Moreover, the capital investments are expected to rise in 2017 to the tune of eleven billion dollars, and then remain the same for the next two years up to 2018. This rate is below the 2016 financial year estimates of $12.5 billion, and this is primarily because of the change in physical expansion of the stores. Walmart also announced at the release of 2016 financial statement that the board of directors authorized a new share repurchase program to the tune of $20 billion. These initiatives demonstrated the management commitment to increased value for shareholders (Massengill 39). It indicated the management’s effort to maintain a strong financial position that allows the company to focus on growth.
Projections for the Future
Walmart’s opportunities in the coming years revolve around expansion and improvement of its business practices. It can expand to the emerging markets, improve the quality of its product portfolio, and upscale its human resource practices. The expansion to developing countries is based on its economic condition and high growth metrics. The opportunities on human resource practices are related to the criticism that the company faces on its employment policy (Massengill 52). The majority of Walmart’s risks revolve around its global presence. Walmart needs to enforce different workplace standards in its various International locations.
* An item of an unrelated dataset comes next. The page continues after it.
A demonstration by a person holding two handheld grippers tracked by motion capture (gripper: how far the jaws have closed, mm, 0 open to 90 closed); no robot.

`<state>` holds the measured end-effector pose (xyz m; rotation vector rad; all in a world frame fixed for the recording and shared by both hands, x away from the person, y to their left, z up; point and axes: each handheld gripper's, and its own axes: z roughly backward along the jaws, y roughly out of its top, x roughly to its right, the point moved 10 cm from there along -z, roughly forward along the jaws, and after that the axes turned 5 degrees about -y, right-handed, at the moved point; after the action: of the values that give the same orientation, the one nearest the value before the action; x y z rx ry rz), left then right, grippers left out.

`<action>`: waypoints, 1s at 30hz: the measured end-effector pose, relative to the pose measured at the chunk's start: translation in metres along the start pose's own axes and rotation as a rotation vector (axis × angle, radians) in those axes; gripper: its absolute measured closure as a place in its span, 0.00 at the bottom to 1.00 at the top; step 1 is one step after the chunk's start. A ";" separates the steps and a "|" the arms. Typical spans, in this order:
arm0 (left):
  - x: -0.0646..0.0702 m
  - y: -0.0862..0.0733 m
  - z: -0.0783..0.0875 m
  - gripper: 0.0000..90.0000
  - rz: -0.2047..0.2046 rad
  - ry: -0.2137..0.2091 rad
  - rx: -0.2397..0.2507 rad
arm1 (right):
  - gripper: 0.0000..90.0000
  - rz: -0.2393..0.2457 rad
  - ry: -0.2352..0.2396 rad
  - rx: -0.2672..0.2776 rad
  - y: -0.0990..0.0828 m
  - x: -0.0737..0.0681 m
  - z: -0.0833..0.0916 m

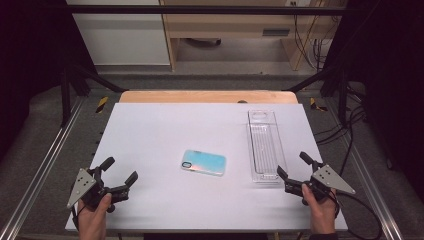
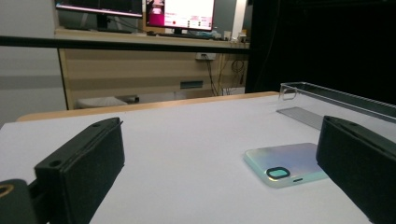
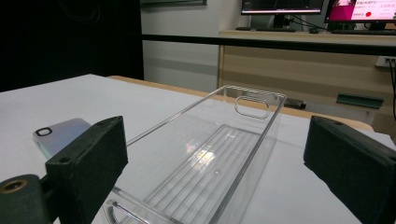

Walmart pleaded guilty in Missouri and California in 2013 over improper disposal of hazardous wastes. In California, Walmart was fined for breaking the Clean Water Act while in Missouri, it was fined for breaking the federal law concerning the disposal of pesticide. As a result, Walmart paid fines amounting to $82 million. Although the lawsuit did not have a significant impact on the retailer’s financial position, it was prompted to revamp its wastes disposal practices (Clarkson et al. 63). Moreover, Walmart began training its employees on proper waste disposal procedures in all stores as well as setting up a compliance department. Investigations into the California case began in 2003 when Walmart employees tossed products such as fertilizer and bleach into local sewer systems instead of treating them as hazardous wastes. The judge held that retailers such as Walmart that deal with hazardous wastes owe the public the duty of safely and legally disposing of the wastes. Dumping the wastes down into the sewer was neither safe nor legal (Clarkson et al. 71). In Missouri the ruling Judge held that regulated pesticides were sold to customers without proper ingredients, information and the necessary registration.

Works Cited
Clarkson, Kenneth W, Roger L. R. Miller, Frank B. Cross and Kenneth W. Clarkson. Business Law: Text and Cases: Legal, Ethical, Global, and Corporate Environment. Mason, OH: South-Western Cengage Learning, 2012. Print.
Loveless, Ron, and Anna Morter. Walmart Inside Out: From Stockboy to Stockholder. Las Vegas, NV: Stephens Press LLC, 2011. Print.
Massengill, Rebekah P. Walmart Wars: Moral Populism in the Twenty-First Century. New York: New York University Press, 2013. Print.